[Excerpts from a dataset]
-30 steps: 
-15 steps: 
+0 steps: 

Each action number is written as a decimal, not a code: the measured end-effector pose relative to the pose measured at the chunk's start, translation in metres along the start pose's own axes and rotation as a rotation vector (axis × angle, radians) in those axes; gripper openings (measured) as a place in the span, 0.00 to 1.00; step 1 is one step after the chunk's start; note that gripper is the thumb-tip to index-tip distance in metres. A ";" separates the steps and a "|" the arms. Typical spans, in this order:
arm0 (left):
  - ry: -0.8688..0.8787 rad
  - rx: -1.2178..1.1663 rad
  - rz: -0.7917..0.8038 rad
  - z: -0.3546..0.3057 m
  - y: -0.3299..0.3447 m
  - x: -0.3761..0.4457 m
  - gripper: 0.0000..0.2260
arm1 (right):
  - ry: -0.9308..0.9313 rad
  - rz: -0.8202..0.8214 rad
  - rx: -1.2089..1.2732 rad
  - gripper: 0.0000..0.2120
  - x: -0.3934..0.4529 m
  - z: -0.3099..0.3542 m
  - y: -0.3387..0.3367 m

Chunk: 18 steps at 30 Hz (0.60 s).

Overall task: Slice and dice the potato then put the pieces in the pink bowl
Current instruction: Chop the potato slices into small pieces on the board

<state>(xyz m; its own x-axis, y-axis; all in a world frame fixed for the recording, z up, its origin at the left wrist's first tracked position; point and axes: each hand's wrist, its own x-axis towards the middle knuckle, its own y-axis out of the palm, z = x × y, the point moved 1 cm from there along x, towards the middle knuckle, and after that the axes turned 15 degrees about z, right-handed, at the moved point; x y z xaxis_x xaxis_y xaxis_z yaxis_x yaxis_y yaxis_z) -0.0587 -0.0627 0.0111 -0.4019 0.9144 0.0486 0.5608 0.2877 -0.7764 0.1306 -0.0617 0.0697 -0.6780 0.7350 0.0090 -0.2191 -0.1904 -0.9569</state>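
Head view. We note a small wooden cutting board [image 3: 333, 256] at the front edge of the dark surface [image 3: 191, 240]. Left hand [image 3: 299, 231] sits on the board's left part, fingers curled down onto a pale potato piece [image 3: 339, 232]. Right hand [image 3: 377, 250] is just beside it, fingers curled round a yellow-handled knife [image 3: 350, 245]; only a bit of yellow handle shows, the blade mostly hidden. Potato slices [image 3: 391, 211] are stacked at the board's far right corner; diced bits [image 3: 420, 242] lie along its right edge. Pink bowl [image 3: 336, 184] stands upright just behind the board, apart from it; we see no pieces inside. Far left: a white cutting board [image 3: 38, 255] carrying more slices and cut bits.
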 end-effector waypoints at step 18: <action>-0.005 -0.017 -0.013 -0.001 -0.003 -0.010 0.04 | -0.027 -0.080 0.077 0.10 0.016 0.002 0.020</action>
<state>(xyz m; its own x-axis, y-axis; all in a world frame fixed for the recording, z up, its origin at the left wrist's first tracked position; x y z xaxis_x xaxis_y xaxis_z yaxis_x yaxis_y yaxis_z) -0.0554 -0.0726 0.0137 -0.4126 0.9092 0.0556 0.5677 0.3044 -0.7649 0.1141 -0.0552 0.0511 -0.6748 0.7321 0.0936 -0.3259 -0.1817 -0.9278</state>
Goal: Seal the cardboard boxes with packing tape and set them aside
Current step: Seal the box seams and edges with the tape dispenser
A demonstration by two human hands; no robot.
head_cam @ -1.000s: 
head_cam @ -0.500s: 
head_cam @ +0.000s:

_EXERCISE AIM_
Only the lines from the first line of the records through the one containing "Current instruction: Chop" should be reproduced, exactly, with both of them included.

_WRITTEN RESPONSE_
-30 steps: 
-15 steps: 
+0 steps: 

Each action number is written as a decimal, not a code: the measured end-effector pose relative to the pose measured at the chunk's start, translation in metres along the start pose's own axes and rotation as a rotation vector (axis × angle, radians) in those axes; gripper openings (measured) as a place in the span, 0.00 to 1.00; step 1 is one step after the chunk's start; note that gripper is the thumb-tip to index-tip distance in metres. A ";" separates the steps and a "|" the arms. Typical spans, in this order:
arm0 (left):
  - ry: -0.8688..0.8787 rad
  - rx: -1.2178..1.1663 rad
  - rz: -0.7917..0.8038 rad
  - z: -0.3546..0.3057 m
  - y: -0.3299..0.3447 m
  - x: -0.3761..0.4457 m
  - gripper: 0.0000..0.2260
arm1 (right):
  - ry: -0.9308..0.9313 rad
  - rz: -0.8202..0.8214 rad
  - rx: -1.2089..1.2732 rad
  - gripper: 0.0000..0.2120
  - x: -0.3934..0.4529 m
  - z: -0.3099..0.3542 m
  - y: -0.3387..0.3367 m

Chunk: 18 steps at 30 Hz (0.60 s).

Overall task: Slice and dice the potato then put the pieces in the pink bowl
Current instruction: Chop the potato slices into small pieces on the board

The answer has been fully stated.